Given records →
'''

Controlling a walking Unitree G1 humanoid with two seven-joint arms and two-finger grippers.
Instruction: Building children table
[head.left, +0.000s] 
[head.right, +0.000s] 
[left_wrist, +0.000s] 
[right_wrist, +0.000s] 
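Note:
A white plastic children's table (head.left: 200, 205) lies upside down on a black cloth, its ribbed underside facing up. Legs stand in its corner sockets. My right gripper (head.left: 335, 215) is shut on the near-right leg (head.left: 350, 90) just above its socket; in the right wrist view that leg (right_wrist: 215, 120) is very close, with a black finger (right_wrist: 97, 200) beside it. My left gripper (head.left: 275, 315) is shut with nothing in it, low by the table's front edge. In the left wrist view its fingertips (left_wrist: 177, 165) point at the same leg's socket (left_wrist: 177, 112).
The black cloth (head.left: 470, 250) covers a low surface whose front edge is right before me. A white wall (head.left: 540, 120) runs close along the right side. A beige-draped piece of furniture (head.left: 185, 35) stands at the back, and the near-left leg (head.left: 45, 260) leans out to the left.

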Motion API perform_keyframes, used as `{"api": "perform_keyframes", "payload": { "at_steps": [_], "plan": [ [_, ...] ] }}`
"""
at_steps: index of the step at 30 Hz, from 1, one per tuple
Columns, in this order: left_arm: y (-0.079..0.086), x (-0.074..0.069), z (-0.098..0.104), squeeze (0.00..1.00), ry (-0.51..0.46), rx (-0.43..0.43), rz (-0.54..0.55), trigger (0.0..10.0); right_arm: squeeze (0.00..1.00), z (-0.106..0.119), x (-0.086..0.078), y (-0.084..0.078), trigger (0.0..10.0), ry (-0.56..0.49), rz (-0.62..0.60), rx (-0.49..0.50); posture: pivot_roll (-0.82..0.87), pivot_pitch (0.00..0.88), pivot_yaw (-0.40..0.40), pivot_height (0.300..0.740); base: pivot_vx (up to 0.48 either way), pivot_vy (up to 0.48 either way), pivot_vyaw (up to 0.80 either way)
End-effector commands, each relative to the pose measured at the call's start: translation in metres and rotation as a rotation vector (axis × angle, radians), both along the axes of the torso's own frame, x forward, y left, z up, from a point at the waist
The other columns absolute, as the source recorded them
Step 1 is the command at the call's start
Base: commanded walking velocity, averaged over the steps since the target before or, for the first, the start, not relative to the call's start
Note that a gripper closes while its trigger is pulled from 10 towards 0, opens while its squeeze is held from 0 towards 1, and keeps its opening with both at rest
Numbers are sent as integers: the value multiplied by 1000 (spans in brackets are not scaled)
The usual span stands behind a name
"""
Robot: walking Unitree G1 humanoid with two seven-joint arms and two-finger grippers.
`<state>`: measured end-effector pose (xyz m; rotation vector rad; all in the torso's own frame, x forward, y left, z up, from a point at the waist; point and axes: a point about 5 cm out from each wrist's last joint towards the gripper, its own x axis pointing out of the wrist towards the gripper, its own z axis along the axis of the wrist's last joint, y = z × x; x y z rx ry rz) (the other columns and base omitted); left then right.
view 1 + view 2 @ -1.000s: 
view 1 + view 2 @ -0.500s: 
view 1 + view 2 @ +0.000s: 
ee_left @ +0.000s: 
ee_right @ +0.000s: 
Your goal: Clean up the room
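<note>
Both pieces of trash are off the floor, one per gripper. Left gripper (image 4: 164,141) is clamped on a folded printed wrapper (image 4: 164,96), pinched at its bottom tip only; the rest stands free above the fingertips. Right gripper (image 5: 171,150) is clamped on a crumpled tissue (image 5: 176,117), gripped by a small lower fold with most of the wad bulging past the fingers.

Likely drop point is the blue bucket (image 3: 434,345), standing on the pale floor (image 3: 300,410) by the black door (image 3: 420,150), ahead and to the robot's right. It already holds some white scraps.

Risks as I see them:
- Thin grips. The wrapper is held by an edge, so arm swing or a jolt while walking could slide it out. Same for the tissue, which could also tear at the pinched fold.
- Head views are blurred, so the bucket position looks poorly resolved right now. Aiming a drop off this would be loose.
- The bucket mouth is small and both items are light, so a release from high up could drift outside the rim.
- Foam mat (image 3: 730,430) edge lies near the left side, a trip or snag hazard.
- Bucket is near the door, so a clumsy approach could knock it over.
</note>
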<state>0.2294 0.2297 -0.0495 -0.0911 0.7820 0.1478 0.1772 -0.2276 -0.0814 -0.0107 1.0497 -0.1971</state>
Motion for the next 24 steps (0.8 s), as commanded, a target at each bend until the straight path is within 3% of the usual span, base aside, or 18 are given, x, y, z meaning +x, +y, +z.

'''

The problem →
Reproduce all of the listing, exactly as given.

Reply →
Controlling a walking Unitree G1 humanoid with two seven-joint arms and two-finger grippers.
Instruction: Building children table
[head.left, +0.000s] 
[head.right, +0.000s] 
[left_wrist, +0.000s] 
[right_wrist, +0.000s] 
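Note:
A white plastic children's table (head.left: 200, 205) lies upside down on a black cloth, its ribbed underside facing up. Legs stand in its corner sockets. My right gripper (head.left: 335, 215) is shut on the near-right leg (head.left: 350, 90) just above its socket; in the right wrist view that leg (right_wrist: 215, 120) is very close, with a black finger (right_wrist: 97, 200) beside it. My left gripper (head.left: 275, 315) is shut with nothing in it, low by the table's front edge. In the left wrist view its fingertips (left_wrist: 177, 165) point at the same leg's socket (left_wrist: 177, 112).
The black cloth (head.left: 470, 250) covers a low surface whose front edge is right before me. A white wall (head.left: 540, 120) runs close along the right side. A beige-draped piece of furniture (head.left: 185, 35) stands at the back, and the near-left leg (head.left: 45, 260) leans out to the left.
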
Motion API perform_keyframes, used as `{"api": "perform_keyframes", "payload": { "at_steps": [_], "plan": [ [_, ...] ] }}`
"""
at_steps: index of the step at 30 Hz, from 1, one per tuple
Columns, in this order: left_arm: y (-0.079..0.086), x (-0.074..0.069), z (-0.098..0.104), squeeze (0.00..1.00), ry (-0.51..0.46), rx (-0.43..0.43), rz (-0.54..0.55), trigger (0.0..10.0); right_arm: squeeze (0.00..1.00), z (-0.106..0.119), x (-0.086..0.078), y (-0.084..0.078), trigger (0.0..10.0), ry (-0.56..0.49), rz (-0.62..0.60), rx (-0.49..0.50); posture: pivot_roll (-0.82..0.87), pivot_pitch (0.00..0.88), pivot_yaw (-0.40..0.40), pivot_height (0.300..0.740); base: pivot_vx (up to 0.48 either way), pivot_vy (up to 0.48 either way), pivot_vyaw (up to 0.80 either way)
End-effector commands, each relative to the pose measured at the call's start: translation in metres and rotation as a rotation vector (axis × angle, radians), both along the axes of the torso's own frame, x forward, y left, z up, from a point at the waist
The other columns absolute, as the source recorded them
Step 1 is the command at the call's start
Base: commanded walking velocity, averaged over the steps since the target before or, for the first, the start, not relative to the call's start
Note that a gripper closes while its trigger is pulled from 10 towards 0, opens while its squeeze is held from 0 towards 1, and keeps its opening with both at rest
Numbers are sent as integers: the value multiplied by 1000 (spans in brackets are not scaled)
The usual span stands behind a name
"""
Robot: walking Unitree G1 humanoid with two seven-joint arms and two-finger grippers.
`<state>`: measured end-effector pose (xyz m; rotation vector rad; all in the torso's own frame, x forward, y left, z up, from a point at the waist; point and axes: a point about 5 cm out from each wrist's last joint towards the gripper, its own x axis pointing out of the wrist towards the gripper, its own z axis along the axis of the wrist's last joint, y = z × x; x y z rx ry rz) (the other columns and base omitted); left then right.
view 1 + view 2 @ -1.000s: 
view 1 + view 2 @ -0.500s: 
view 1 + view 2 @ +0.000s: 
ee_left @ +0.000s: 
ee_right @ +0.000s: 
Your goal: Clean up the room
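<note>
Both pieces of trash are off the floor, one per gripper. Left gripper (image 4: 164,141) is clamped on a folded printed wrapper (image 4: 164,96), pinched at its bottom tip only; the rest stands free above the fingertips. Right gripper (image 5: 171,150) is clamped on a crumpled tissue (image 5: 176,117), gripped by a small lower fold with most of the wad bulging past the fingers.

Likely drop point is the blue bucket (image 3: 434,345), standing on the pale floor (image 3: 300,410) by the black door (image 3: 420,150), ahead and to the robot's right. It already holds some white scraps.

Risks as I see them:
- Thin grips. The wrapper is held by an edge, so arm swing or a jolt while walking could slide it out. Same for the tissue, which could also tear at the pinched fold.
- Head views are blurred, so the bucket position looks poorly resolved right now. Aiming a drop off this would be loose.
- The bucket mouth is small and both items are light, so a release from high up could drift outside the rim.
- Foam mat (image 3: 730,430) edge lies near the left side, a trip or snag hazard.
- Bucket is near the door, so a clumsy approach could knock it over.
</note>
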<state>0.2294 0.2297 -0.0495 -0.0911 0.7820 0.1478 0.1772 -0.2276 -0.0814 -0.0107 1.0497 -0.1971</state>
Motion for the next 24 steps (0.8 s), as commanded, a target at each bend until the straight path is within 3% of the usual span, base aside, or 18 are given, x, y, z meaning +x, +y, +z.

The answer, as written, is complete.